## What the task asks:
Go over the lines below, and when one contains the word "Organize", copy it.
____________________
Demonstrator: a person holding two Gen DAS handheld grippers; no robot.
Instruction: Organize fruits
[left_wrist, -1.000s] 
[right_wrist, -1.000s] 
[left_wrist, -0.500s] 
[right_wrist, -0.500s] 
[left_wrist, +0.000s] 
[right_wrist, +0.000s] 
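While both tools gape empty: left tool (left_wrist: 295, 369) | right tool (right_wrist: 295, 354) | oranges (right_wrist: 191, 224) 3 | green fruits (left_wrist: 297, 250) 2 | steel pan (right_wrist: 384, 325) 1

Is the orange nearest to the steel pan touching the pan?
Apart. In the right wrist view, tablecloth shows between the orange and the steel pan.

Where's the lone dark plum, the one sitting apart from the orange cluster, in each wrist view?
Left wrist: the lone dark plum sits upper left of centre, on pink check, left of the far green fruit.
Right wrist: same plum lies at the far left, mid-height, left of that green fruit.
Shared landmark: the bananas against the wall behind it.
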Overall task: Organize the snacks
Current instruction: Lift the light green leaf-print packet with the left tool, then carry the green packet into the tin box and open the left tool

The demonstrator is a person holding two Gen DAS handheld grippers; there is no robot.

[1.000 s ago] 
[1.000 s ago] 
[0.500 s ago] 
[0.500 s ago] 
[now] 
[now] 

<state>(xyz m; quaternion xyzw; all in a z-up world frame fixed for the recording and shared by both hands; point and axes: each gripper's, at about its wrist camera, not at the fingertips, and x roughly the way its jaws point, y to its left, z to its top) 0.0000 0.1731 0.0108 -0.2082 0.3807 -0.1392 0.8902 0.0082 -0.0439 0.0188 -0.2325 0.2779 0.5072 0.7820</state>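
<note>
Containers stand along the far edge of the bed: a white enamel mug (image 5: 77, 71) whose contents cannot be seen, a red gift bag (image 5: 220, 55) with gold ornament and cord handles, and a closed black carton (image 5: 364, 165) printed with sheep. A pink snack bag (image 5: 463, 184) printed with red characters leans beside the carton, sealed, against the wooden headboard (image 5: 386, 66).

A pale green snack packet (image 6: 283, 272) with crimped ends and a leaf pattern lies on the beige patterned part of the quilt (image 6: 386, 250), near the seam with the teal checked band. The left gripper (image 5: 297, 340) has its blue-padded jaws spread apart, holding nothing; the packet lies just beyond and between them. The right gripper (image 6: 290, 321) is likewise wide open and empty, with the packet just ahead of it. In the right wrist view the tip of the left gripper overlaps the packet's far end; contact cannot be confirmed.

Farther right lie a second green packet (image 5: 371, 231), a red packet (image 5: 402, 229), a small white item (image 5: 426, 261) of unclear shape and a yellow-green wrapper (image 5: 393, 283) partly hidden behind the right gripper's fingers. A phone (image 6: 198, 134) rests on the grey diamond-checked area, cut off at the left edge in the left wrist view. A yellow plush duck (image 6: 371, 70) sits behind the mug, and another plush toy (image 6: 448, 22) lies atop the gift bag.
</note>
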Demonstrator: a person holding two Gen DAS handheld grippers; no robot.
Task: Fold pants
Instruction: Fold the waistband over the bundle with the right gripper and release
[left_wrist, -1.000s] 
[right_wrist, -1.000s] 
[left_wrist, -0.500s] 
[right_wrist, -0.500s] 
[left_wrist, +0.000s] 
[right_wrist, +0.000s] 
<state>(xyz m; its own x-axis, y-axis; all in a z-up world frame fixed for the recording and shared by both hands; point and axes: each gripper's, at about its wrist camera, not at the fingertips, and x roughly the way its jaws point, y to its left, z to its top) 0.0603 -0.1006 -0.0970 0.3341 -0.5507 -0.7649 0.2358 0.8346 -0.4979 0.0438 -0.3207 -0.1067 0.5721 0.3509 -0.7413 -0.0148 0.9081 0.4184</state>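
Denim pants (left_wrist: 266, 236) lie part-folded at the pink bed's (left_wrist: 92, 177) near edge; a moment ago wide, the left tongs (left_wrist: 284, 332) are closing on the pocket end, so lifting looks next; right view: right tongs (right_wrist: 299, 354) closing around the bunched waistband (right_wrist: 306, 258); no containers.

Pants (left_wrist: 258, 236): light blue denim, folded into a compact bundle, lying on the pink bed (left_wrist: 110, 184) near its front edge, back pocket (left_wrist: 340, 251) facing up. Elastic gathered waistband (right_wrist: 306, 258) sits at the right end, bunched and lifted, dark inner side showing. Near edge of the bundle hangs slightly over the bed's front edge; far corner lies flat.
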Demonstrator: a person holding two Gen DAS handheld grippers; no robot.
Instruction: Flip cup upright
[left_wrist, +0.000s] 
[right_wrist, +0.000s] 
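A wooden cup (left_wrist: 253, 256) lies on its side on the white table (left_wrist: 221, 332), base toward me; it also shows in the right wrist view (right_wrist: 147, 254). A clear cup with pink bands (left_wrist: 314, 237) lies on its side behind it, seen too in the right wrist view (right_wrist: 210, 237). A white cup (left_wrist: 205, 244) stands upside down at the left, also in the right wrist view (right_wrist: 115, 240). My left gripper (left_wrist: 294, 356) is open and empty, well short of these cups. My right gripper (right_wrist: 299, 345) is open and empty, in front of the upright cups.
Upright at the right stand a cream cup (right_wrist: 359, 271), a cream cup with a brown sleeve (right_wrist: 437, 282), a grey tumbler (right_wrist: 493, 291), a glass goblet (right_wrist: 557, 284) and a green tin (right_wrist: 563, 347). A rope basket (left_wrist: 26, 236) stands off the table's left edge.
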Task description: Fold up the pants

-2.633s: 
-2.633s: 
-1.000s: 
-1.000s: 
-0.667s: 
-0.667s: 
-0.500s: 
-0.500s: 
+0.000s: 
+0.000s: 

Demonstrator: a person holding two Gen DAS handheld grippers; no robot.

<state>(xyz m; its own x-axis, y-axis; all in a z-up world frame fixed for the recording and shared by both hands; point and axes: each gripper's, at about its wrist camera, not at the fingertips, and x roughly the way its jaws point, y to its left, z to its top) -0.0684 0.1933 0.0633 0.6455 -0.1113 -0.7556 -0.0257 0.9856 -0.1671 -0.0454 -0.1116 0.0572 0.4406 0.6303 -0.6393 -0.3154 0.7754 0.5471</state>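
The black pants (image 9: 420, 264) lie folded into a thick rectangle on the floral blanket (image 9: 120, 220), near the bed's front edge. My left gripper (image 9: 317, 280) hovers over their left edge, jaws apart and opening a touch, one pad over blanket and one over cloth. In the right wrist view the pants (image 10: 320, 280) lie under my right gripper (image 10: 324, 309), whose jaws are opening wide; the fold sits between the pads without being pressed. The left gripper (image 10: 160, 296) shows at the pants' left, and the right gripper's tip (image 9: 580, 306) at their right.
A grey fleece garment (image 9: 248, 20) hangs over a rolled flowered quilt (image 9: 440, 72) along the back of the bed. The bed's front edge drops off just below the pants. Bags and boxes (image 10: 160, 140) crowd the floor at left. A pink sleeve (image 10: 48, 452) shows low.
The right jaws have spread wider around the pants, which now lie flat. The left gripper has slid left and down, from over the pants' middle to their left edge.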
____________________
## Expected output:
Instruction: Organize fruits
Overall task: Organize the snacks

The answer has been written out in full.